Johannesburg Book Fair On The Doorstep!

JOHANNESBURG – With a bigger and more accessible venue, the second Jozi Book Fair will be taking place from 7 – 9 August in Museum Africa in Newtown. Small and independent publishers, NGOs and community organisations from South and Southern Africa are invited to exhibit at the Jozi Book Fair 2010. Registrations open on the 1st March and closes on the 19th of June 2010.

Jozi Book Fair was established by Khanya College as a response to a decline in progressive writing and publishing in South Africa in the past 20 years. Jozi Book Fair is committed to developing a robust and sustainable culture of reading in South Africa and engages with various reading circles, libraries, readers, writers and publishers in an effort to help develop and grow literacy and a culture of reading and more importantly, writing in South Africa.

The culture of reading in South Africa is in crisis. Homes and schools are mostly deserts of reading matter. Public libraries are thin on the ground and poorly supported. Books and paper are expensive and beyond the reach of the majority of South Africans. Few communities have

bookshops. Few teachers understand their roles as instructors, practitioners and promoters of reading. Even South Africans with advantaged backgrounds tend to aliteracy (they can read, but don’t).
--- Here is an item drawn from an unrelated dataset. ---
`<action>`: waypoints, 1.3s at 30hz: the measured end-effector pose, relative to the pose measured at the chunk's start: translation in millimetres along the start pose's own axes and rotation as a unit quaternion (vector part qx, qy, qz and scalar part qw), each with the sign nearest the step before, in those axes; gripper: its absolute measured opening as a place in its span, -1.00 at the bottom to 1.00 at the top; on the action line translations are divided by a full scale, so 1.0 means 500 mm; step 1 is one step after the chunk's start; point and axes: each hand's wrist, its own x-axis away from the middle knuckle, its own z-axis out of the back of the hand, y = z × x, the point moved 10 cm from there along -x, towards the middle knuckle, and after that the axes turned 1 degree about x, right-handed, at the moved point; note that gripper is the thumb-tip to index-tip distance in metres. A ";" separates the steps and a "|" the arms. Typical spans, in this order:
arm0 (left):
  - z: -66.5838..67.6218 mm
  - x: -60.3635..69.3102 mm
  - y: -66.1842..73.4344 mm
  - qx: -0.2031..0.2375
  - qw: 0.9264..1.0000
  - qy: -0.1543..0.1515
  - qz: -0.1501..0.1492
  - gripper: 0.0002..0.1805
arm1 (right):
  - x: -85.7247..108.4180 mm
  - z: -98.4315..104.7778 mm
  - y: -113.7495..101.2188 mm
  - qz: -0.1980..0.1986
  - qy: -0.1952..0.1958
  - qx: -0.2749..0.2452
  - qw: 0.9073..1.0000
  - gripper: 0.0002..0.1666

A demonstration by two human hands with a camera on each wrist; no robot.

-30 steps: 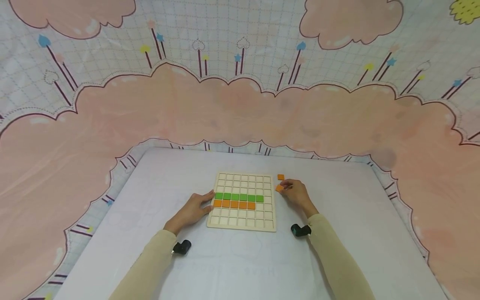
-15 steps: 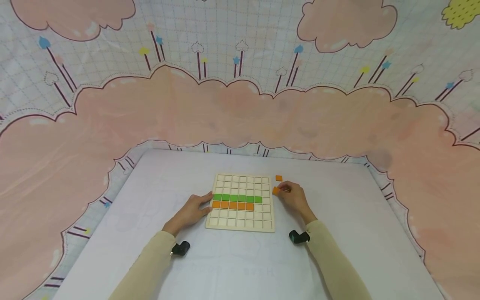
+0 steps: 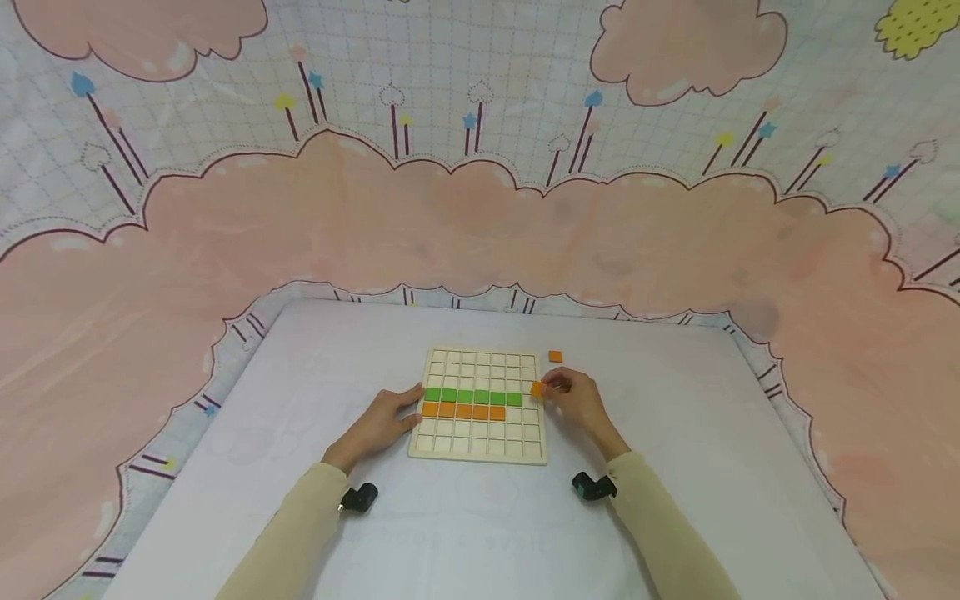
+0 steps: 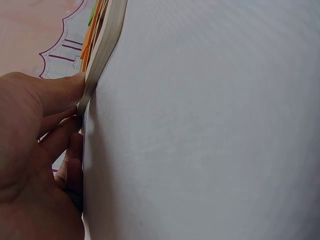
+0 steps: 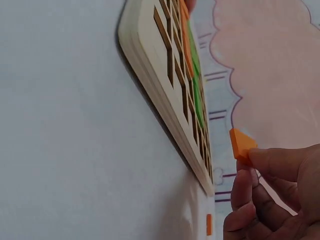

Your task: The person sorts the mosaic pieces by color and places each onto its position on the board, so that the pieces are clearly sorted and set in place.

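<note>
A pale wooden grid board lies flat on the white table, carrying a row of green square tiles and, nearer, a row of orange ones. My left hand touches the board's left edge with thumb and forefinger spread apart; in the left wrist view its thumb rests at the board's side. Between the thumb and fingertips of my right hand is pinched an orange square tile, raised over the board's right edge. Behind that hand, one more orange tile lies on the table.
White cloth covers the table. A patterned curtain with pink clouds rises behind it and along the sides. Black wrist devices sit below both hands, near the sleeve cuffs.
My right hand has carried the pinched orange tile leftward and slightly nearer, from the table beside the board to over its right edge. The left hand stays at the board's left edge.
</note>
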 end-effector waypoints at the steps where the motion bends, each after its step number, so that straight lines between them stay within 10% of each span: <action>1: 0.000 0.000 0.000 -0.002 1.000 0.001 -0.002 -0.38 | 0.003 -0.003 -0.001 -0.001 -0.002 -0.002 1.000 -0.86; 39: 0.002 0.001 0.003 0.006 1.000 0.006 -0.008 -0.37 | 0.047 -0.076 -0.034 0.047 -0.029 -0.003 0.998 -0.93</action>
Social contexts are often hostile to reading.

It is within this social context that small publishers and writers must struggle to operate, forcing them to not only be producers of books, but also to take on the role of literacy developers and activists in South Africa if they wish to have any kind of market for their publications.

On the 8th of August 2009 Jozi Book Fair debuted at Museum Africa in Newtown. With over 45 publishers exhibiting and 63 authors and speakers taking part in various roundtable discussions and events, the Fair set itself up as a vital and necessary intervention for small and alternative publishers in South Africa.

Commercial publishers can’t always justify the publication of books that would probably only have limited markets, especially in a country like South Africa where the book buying market is very small. A project such as the Jozi Book Fair makes possible the promotion of more marginal works, as well as the strategic networking between writers and publishers and distributors.

Jozi Book Fair has opened up entry points into publishing, and has created new opportunities for new and marginal voices. Even writers and small publishers who have not worked through the Book Fair, have been encouraged by it through various events and seminars that have been hosted by the Jozi Book Fair team since August.

Khanya College organiser of th book fair is an independent nongovernmental organisation based in Johannesburg, South Africa. Established in 1986, the primary aim of College is to assist various constituencies within working class and poor communities to respond to the challenges posed by the forces of economic and political organisation. Khanya College offers assistance through providing educational and training workshops, publications and research to organisations and individuals in these communities. Khanya College contributes to these challenges by emphasising solutions based on social solidarity, popular democracy and participation, organisation and mobilisation.